En conséquence, après le rejet en première instance d’une action en contrefaçon pour défaut de droit privatif, la partie est recevable à former pour la première fois en appel une demande fondée sur le parasitisme sur la base des mêmes faits.

La Cour rappelle en outre qu’une action en parasitisme peut être engagée en dehors de tout rapport de concurrence et censure l’analyse qui écartait la faute au motif de l’absence de droits privatifs ou de la différence de clientèle.

Le modèle de montre « Radiomir » (Officine Panerai/Richemont, distribué par Cartier) était opposé au modèle « Augarde » (Tism/M. O). Les marques de Panerai ayant été annulées en première instance, l’action en contrefaçon a été rejetée. En appel, Panerai et Cartier ont invoqué le parasitisme.
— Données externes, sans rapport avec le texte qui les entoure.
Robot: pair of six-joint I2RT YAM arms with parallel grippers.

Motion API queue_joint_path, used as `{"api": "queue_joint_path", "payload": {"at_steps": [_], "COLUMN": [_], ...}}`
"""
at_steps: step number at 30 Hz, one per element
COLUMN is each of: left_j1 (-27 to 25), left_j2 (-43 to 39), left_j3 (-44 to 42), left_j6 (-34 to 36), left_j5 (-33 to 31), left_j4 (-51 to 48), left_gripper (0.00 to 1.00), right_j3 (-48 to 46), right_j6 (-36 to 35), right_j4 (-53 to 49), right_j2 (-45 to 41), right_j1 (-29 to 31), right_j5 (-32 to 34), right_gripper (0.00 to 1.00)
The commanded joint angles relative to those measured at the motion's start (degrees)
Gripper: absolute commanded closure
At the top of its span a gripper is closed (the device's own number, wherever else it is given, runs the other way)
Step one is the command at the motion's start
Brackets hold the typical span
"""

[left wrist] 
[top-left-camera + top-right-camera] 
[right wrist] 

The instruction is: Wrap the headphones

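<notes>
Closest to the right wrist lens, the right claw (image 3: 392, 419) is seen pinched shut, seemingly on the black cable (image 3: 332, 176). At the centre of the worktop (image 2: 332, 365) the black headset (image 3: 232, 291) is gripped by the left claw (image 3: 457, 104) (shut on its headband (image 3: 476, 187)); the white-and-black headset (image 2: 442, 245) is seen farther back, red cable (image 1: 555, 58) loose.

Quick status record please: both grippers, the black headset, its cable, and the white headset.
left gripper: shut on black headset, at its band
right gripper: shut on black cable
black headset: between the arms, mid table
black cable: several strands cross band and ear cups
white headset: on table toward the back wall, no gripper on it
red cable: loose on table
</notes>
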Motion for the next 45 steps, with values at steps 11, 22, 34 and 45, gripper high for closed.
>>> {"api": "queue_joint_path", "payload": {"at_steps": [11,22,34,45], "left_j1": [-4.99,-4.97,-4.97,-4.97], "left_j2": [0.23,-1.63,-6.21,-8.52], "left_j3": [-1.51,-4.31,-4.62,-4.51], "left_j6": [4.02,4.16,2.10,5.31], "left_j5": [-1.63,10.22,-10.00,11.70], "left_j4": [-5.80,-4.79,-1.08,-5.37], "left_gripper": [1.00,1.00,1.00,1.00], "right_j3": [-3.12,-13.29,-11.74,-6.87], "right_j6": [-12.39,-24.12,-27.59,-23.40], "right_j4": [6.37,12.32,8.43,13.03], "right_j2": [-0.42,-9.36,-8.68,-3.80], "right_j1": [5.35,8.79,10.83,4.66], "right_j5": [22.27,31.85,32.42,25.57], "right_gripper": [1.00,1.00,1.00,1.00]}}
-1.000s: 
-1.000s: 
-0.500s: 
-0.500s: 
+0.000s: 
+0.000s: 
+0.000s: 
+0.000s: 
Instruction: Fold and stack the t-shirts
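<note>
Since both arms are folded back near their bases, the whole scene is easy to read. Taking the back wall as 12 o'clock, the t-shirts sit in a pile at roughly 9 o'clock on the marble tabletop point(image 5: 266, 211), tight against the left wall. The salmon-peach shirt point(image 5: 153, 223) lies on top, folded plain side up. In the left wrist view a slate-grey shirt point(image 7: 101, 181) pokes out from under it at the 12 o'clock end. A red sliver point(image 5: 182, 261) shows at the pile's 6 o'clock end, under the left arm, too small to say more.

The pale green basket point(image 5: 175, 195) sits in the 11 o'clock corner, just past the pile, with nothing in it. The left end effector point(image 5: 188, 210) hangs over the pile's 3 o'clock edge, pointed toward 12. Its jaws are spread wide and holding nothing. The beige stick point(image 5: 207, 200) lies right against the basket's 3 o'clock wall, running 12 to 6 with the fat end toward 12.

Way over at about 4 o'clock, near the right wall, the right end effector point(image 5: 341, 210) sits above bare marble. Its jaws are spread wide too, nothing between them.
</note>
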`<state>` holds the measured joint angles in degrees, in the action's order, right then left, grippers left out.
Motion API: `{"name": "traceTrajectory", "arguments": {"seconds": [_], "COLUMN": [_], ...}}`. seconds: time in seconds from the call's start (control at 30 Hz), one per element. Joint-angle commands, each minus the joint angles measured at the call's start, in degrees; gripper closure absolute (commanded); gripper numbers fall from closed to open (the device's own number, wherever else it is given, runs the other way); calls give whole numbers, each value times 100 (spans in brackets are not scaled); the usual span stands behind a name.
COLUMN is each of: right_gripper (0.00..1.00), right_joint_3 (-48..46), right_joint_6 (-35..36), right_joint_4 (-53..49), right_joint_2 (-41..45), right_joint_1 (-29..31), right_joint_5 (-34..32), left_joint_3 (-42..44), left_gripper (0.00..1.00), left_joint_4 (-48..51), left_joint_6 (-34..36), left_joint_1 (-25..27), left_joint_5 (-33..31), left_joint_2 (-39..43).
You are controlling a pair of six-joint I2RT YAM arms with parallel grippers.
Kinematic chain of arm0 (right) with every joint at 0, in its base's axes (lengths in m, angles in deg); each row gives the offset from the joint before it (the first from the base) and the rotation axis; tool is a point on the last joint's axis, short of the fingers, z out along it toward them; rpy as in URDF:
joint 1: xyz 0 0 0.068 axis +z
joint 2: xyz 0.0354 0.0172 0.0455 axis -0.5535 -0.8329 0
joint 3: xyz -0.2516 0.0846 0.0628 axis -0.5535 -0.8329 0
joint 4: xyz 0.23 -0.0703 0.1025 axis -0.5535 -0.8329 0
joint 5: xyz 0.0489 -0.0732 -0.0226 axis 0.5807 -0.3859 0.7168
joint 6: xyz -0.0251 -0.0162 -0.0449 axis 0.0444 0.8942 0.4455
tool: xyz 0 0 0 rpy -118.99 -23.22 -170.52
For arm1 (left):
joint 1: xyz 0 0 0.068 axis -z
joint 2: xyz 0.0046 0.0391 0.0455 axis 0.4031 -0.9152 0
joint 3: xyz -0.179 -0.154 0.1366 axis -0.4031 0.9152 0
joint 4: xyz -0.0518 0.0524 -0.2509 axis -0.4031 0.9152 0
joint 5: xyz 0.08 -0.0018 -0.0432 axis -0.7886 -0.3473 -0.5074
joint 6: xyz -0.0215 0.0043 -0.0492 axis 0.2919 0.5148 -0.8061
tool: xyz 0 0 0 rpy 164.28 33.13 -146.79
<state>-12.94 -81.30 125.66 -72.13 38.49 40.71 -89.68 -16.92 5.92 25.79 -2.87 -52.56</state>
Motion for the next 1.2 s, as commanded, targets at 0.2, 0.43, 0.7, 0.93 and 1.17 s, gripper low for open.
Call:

La cour d’appel a déclaré ces demandes irrecevables (nouveauté en cause d’appel) et, au fond pour Cartier, a écarté toute faute.

La Cour opère une clarification de procédure et de fond: Procéduralement, elle consacre que contrefaçon et concurrence déloyale/parasitisme, lorsqu’adossées aux mêmes faits, poursuivent les mêmes finalités (interdiction de fabrication/commercialisation et réparation du préjudice), rendant recevable en appel une demande de parasitisme après l’échec de la contrefaçon en première instance pour défaut de droit privatif.

Au fond, elle réaffirme que le parasitisme repose sur la faute consistant à se placer dans le sillage d’autrui pour tirer indûment profit de ses efforts, indépendamment de l’existence d’un droit privatif et sans exigence de concurrence entre les opérateurs. La motivation de la cour d’appel, fondée sur l’absence de droits privatifs, la différence de clientèle et la notoriété limitée au grand public, est jugée impropre à exclure le parasitisme. L’affaire a donc été renvoyée devant la cour d’appel de Versailles.